Декабрист-республиканец, руководитель Южного общества П. И. Пестель в одном из своих ответов на вопросы Следственной комиссии по делу декабристов в начале 1826 г. так охарактеризовал главную особенность XIX столетия: «… Имеет каждый век свою отличительную черту. Нынешний ознаменовывается революционными мыслями. От одного конца Европы до другого видно везде одно и то же, от Португалии до России, не исключая ни единого государства, даже Англии и Турции, сих двух противоположностей… Дух преобразования заставляет, так сказать, везде умы клокотать».
[202]Подъем революционной борьбы против старого феодального строя или его остатков, о котором писал Пестель, был порожден объективным развитием исторического процесса. Этот процесс вызвал к жизни революционные явления, разные по форме, но общие в главном — в своей направленности против феодального строя. Старый строй шел к упадку, разлагался, в его недрах развивался новый, более прогрессивный в тот период строй — капиталистический. Огромное историческое значение для становления нового строя имела Великая французская революция конца XVIII в. По определению В. И. Ленина, эта революция, объективно «давшая наиболее демократическое решение очередных вопросов перехода от феодализма к капитализму», открыла «новую эпоху в истории человечества».

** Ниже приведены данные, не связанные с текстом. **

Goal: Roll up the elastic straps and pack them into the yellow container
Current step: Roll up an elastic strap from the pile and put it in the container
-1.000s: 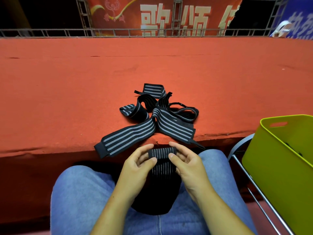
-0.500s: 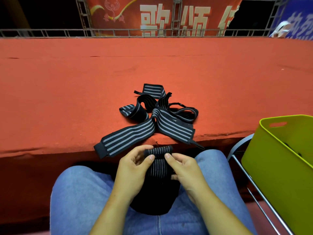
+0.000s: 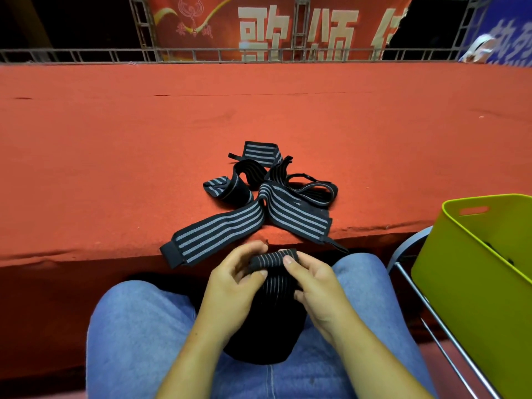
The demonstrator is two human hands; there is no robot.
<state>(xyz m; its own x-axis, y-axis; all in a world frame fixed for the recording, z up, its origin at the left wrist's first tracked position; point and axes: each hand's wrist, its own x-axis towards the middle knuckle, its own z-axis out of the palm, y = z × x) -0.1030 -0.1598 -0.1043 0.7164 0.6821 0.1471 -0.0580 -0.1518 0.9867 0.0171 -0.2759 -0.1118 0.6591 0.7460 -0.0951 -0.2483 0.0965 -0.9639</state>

[203]В начале XIX в., когда европейская общественная мысль еще только начинала осмысливать опыт буржуазной французской революции, многие события из ее истории воспринимались и оценивались весьма тенденциозно. Это объяснялось рядом причин и обстоятельств. И в том числе тем, что сложившаяся конкретно-историческая обстановка в Европе вызывала у передовых людей чувство ненависти к наполеоновской империи, к ее захватнической политике. Однако установление диктатуры Наполеона многими рассматривалось будто бы как следствие якобинской диктатуры. После падения власти Наполеона, его господства над Европой в прогрессивных кругах европейской общественности активизировался интерес к французской революции. Началась эпоха изучения, осмысливания задач, поставленных Великой французской революцией, анализа ее опыта, особенно опыта и уроков якобинской диктатуры, а также тех общественных идей, которые получили развитие под влиянием исхода революции.
Реакционная сущность политики Реставрации стимулировала рост внимания ко всем этим вопросам. Она раскрывалась уже в основных решениях Венского конгресса, в первых же акциях Священного союза.
Перекраивая на Венском конгрессе карту Европы без учета национальных интересов народов, европейские монархи — победители Наполеона стремились юридически закрепить свои завоевания. Они надеялись приглушить, а то и вовсе уничтожить воздействие идей Великой французской революции в Европе, заменяя эти идеи контрреволюционной идеологией легитимизма. Решения Венского конгресса, метко названного Ф. Энгельсом конгрессом «крупных и мелких деспотов»,
[204]означали реставрацию во многом дореволюционных порядков, преимущественно в политической области. Бурбонские династии теперь вновь сидели на тронах Франции, Испании, Неаполя и Пармы. Однако реставрировать все «легитимные» династии, восстановить повсеместно абсолютизм оказалось невозможным. Это свидетельствовало о необратимости многих изменений, которые произошли в Европе после французской буржуазной революции конца XVIII в., во время освободительных движений народов против наполеоновского господства. Поэтому царское и некоторые другие правительства были вынуждены даже вводить конституционные порядки или временно мириться с их существованием. Так было, например, во Франции, в Королевстве Польском, в некоторых немецких государствах.